● **ACTIVITY**: Please give the data again exactly, with no line dropped.

● **DATA BLOCK**:

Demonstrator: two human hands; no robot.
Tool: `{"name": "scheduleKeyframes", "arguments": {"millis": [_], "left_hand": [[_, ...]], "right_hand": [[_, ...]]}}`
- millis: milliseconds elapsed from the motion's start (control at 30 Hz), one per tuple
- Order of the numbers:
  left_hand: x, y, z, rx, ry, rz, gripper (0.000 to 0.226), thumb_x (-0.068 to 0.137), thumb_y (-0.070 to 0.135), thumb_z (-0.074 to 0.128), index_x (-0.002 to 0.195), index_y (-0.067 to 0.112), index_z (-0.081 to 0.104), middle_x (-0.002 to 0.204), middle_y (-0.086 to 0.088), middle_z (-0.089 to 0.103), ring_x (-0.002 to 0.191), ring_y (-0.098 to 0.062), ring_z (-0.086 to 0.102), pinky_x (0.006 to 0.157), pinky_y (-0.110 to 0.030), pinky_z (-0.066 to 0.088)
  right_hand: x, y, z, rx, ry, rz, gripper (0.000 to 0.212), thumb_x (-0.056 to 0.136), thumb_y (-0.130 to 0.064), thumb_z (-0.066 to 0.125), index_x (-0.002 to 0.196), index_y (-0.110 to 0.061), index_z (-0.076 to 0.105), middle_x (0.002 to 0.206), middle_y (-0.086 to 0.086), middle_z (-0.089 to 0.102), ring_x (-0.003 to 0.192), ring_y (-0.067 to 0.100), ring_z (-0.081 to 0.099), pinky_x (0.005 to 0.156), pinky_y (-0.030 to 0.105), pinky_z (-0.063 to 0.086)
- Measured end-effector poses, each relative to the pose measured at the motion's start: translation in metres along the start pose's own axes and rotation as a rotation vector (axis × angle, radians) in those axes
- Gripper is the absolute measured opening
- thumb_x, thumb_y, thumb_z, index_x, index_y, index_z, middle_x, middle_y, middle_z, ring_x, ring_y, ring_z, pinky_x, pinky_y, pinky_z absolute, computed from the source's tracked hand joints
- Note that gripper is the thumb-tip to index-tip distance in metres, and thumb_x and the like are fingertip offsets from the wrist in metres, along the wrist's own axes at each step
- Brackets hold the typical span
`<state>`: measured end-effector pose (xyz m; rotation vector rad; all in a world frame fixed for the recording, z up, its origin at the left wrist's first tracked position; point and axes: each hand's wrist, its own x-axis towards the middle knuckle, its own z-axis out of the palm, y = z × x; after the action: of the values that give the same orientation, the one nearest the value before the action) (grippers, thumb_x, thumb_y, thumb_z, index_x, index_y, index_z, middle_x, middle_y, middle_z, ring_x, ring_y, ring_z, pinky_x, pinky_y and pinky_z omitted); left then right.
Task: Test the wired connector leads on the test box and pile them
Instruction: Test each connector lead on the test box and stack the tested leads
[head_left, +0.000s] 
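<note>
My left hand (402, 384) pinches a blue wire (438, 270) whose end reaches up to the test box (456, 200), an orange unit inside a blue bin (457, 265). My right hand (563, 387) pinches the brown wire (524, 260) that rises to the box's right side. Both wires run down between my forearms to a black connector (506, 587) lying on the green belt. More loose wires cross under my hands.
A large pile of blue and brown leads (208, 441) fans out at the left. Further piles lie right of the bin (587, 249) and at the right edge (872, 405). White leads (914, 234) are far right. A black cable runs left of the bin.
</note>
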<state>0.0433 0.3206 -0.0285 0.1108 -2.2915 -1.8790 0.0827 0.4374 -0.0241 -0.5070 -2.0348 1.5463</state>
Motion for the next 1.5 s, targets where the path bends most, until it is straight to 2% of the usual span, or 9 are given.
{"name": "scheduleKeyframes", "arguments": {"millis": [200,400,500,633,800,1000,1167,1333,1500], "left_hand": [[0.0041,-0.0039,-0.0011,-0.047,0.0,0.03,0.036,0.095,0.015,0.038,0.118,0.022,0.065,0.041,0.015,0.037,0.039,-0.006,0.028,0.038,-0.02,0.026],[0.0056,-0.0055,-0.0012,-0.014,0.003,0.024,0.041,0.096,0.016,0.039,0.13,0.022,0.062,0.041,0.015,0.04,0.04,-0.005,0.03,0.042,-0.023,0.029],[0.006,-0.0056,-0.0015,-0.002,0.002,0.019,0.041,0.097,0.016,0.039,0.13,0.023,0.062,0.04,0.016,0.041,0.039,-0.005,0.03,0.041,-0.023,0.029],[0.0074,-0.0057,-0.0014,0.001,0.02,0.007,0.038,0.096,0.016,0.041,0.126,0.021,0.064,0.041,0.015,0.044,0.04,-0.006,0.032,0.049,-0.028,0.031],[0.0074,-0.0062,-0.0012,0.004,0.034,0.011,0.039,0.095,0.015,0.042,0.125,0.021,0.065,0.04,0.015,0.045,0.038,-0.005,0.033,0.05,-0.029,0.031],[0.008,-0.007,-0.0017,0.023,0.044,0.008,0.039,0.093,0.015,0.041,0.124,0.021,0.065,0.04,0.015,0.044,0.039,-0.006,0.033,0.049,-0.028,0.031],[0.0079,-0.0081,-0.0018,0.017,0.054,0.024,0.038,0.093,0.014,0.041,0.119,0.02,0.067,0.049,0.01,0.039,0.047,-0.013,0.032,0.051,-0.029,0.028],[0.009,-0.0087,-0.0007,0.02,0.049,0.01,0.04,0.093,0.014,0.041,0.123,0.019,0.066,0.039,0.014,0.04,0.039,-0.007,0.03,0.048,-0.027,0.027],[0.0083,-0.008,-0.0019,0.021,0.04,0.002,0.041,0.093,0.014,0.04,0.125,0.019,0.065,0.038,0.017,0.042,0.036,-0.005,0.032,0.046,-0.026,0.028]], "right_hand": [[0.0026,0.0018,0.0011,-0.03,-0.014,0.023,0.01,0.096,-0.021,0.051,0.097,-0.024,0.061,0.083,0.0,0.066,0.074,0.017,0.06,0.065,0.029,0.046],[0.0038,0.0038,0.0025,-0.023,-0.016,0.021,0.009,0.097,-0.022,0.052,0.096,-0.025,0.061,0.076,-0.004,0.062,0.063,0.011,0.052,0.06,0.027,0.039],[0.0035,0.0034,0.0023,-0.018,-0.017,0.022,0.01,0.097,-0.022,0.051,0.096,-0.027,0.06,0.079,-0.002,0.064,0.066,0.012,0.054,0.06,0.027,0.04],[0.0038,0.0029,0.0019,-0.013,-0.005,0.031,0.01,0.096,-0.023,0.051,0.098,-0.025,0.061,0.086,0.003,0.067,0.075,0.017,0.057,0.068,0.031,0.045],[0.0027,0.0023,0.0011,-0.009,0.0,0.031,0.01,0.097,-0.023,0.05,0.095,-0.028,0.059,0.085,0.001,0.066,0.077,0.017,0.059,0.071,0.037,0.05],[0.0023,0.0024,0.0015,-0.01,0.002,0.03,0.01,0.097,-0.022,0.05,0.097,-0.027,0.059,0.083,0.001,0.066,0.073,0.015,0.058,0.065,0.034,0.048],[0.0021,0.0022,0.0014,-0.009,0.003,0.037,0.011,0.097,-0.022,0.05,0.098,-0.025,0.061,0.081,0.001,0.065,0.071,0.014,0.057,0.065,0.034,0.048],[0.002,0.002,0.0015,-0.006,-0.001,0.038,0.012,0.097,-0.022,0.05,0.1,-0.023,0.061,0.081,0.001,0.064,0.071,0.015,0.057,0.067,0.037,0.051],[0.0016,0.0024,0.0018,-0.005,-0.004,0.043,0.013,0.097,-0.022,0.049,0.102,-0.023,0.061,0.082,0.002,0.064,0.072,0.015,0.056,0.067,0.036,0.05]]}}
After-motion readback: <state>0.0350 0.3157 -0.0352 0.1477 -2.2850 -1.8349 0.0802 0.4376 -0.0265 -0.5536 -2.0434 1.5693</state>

● **SOLVED PROBLEM**:
Demonstrator: two human hands; no robot.
Tool: `{"name": "scheduleKeyframes", "arguments": {"millis": [_], "left_hand": [[_, ...]], "right_hand": [[_, ...]]}}`
- millis: milliseconds elapsed from the motion's start (control at 30 Hz), one per tuple
- Order of the numbers:
  left_hand: x, y, z, rx, ry, rz, gripper (0.000 to 0.226), thumb_x (-0.068 to 0.137), thumb_y (-0.070 to 0.135), thumb_z (-0.074 to 0.128), index_x (-0.002 to 0.195), index_y (-0.067 to 0.112), index_z (-0.081 to 0.104), middle_x (-0.002 to 0.204), middle_y (-0.086 to 0.088), middle_z (-0.089 to 0.103), ring_x (-0.002 to 0.191), ring_y (-0.098 to 0.062), ring_z (-0.086 to 0.102), pinky_x (0.006 to 0.157), pinky_y (-0.110 to 0.030), pinky_z (-0.066 to 0.088)
  right_hand: x, y, z, rx, ry, rz, gripper (0.000 to 0.212), thumb_x (-0.056 to 0.136), thumb_y (-0.130 to 0.064), thumb_z (-0.066 to 0.125), index_x (-0.002 to 0.196), index_y (-0.110 to 0.061), index_z (-0.076 to 0.105), middle_x (0.002 to 0.206), middle_y (-0.086 to 0.086), middle_z (-0.089 to 0.102), ring_x (-0.003 to 0.192), ring_y (-0.067 to 0.100), ring_z (-0.081 to 0.099), pinky_x (0.005 to 0.156), pinky_y (-0.030 to 0.105), pinky_z (-0.063 to 0.086)
- Measured end-effector poses, each relative to the pose measured at the motion's start: translation in metres along the start pose's own axes and rotation as a rotation vector (axis × angle, radians) in those axes
- Gripper is the absolute measured opening
- thumb_x, thumb_y, thumb_z, index_x, index_y, index_z, middle_x, middle_y, middle_z, ring_x, ring_y, ring_z, pinky_x, pinky_y, pinky_z absolute, computed from the source's tracked hand joints
- Note that gripper is the thumb-tip to index-tip distance in metres, and thumb_x and the like are fingertip offsets from the wrist in metres, along the wrist's own axes at each step
- Brackets hold the typical span
`<state>`: measured end-effector pose (xyz m; rotation vector rad; all in a world frame fixed for the recording, z up, its origin at the left wrist's first tracked position; point and axes: each hand's wrist, its own x-axis towards the middle knuckle, its own z-axis out of the palm, y = z × x; after the action: of the values that give the same orientation, the one nearest the value before the action) (grippers, thumb_x, thumb_y, thumb_z, index_x, index_y, index_z, middle_x, middle_y, middle_z, ring_x, ring_y, ring_z, pinky_x, pinky_y and pinky_z omitted); left then right.
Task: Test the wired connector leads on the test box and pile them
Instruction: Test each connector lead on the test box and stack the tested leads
[head_left, +0.000s] 
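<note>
My left hand (402, 384) pinches a blue wire (438, 270) whose end reaches up to the test box (456, 200), an orange unit inside a blue bin (457, 265). My right hand (563, 387) pinches the brown wire (524, 260) that rises to the box's right side. Both wires run down between my forearms to a black connector (506, 587) lying on the green belt. More loose wires cross under my hands.
A large pile of blue and brown leads (208, 441) fans out at the left. Further piles lie right of the bin (587, 249) and at the right edge (872, 405). White leads (914, 234) are far right. A black cable runs left of the bin.
</note>
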<state>0.0433 0.3206 -0.0285 0.1108 -2.2915 -1.8790 0.0827 0.4374 -0.0241 -0.5070 -2.0348 1.5463</state>
Motion for the next 1.5 s, targets where the path bends most, until it is straight to 2% of the usual span, or 9 are given.
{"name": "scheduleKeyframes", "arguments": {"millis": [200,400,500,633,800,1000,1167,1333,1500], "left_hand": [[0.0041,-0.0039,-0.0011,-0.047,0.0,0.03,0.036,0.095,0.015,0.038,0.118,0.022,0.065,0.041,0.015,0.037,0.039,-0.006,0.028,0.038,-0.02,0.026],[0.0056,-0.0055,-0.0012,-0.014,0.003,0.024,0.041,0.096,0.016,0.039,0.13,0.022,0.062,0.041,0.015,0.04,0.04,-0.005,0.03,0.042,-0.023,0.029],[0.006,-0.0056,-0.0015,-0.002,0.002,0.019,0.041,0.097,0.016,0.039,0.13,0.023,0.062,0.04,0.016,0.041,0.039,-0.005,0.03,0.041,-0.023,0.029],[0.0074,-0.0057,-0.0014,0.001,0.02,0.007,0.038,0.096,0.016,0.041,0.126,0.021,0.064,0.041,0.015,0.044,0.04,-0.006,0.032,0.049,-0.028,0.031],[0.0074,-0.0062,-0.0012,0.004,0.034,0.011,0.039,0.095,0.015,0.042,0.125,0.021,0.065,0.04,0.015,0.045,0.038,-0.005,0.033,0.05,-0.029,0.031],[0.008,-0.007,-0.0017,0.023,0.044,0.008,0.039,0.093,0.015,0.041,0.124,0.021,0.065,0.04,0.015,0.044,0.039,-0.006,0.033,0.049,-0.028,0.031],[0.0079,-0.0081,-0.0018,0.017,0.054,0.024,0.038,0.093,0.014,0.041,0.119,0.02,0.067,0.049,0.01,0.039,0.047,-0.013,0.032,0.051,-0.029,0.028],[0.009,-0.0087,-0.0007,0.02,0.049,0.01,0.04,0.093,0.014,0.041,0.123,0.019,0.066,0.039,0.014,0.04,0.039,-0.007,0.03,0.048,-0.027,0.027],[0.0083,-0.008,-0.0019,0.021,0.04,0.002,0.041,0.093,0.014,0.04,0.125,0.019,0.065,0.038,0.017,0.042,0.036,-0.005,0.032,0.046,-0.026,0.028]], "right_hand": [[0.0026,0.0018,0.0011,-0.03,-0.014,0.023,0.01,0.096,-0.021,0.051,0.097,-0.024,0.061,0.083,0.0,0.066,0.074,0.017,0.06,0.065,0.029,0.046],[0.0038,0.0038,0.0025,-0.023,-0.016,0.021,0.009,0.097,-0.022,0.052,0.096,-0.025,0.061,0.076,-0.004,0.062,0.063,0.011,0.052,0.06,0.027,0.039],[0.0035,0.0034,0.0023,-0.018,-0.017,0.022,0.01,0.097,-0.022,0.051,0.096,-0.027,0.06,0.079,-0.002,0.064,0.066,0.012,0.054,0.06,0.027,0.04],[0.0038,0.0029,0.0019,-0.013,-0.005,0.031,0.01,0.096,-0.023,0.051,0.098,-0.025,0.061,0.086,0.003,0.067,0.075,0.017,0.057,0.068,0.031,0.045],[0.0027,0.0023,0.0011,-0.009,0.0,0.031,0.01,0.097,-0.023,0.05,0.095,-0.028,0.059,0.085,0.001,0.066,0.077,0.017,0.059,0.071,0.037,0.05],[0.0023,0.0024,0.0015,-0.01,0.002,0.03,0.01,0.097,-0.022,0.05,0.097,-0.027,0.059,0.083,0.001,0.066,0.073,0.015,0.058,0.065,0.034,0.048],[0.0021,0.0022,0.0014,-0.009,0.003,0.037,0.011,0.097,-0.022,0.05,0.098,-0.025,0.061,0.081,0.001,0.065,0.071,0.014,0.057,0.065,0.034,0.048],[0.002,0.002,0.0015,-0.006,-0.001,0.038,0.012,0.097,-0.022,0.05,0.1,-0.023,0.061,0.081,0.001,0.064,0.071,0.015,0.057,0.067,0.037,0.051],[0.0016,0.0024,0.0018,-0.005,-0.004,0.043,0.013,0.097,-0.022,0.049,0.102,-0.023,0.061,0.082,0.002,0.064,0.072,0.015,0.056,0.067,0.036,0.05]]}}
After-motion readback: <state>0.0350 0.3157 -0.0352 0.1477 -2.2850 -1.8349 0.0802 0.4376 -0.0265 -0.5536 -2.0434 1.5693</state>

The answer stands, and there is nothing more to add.